[[ Extracted information open ]]
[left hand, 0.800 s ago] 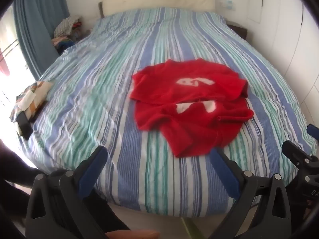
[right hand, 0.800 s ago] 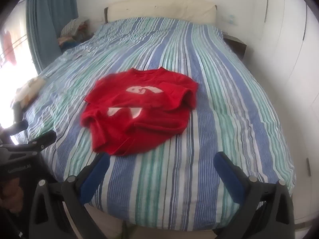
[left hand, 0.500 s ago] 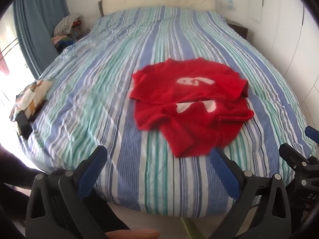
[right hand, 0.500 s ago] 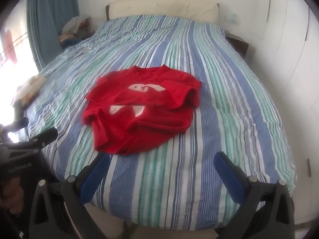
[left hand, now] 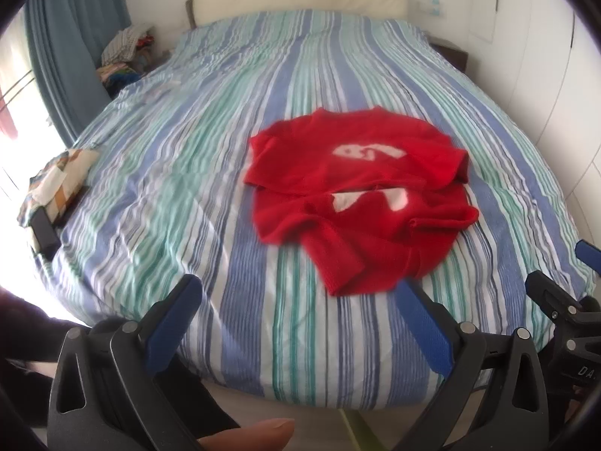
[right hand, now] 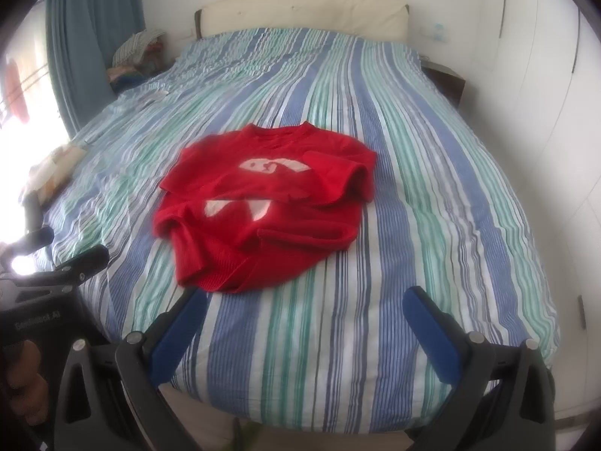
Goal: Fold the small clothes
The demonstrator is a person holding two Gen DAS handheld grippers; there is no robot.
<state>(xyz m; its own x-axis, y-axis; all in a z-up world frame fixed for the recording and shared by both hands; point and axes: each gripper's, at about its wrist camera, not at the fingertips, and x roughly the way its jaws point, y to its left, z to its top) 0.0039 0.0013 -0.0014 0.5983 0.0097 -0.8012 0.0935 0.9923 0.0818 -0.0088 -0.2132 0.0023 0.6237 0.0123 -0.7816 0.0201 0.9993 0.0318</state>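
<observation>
A small red sweater [left hand: 360, 195] with white markings lies crumpled on the striped bed [left hand: 210, 173], near its foot end. It also shows in the right wrist view [right hand: 263, 206]. My left gripper [left hand: 300, 300] is open and empty, hovering at the foot edge of the bed just short of the sweater's hem. My right gripper [right hand: 306, 304] is open and empty, also at the foot edge, with its left finger [right hand: 180, 327] close to the sweater's near hem. Each gripper shows at the side of the other's view.
A folded patterned cloth [left hand: 56, 180] and a dark phone-like object [left hand: 45, 229] lie at the bed's left edge. Blue curtains [left hand: 71, 52] and a pile of clothes [left hand: 124, 52] stand at the back left. White wardrobe doors [right hand: 556, 75] line the right side.
Both grippers have edged slightly forward toward the bed; the sweater appears a little nearer. Nothing was grasped.
</observation>
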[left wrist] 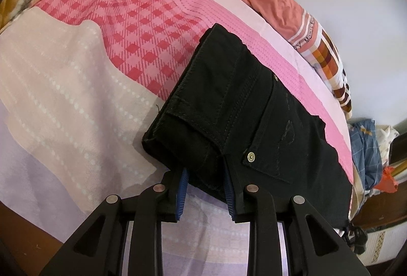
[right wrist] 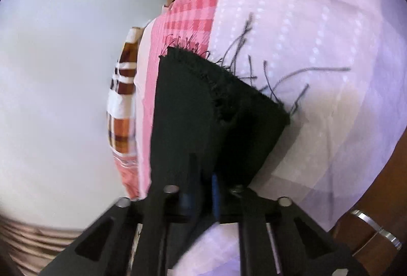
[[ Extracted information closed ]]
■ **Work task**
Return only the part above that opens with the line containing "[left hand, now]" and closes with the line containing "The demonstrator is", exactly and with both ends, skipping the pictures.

■ **Solution for this problem**
[left hand, now] 
[right hand, now] 
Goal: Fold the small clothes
The demonstrator is a person holding two Gen DAS handheld grippers; there is no robot.

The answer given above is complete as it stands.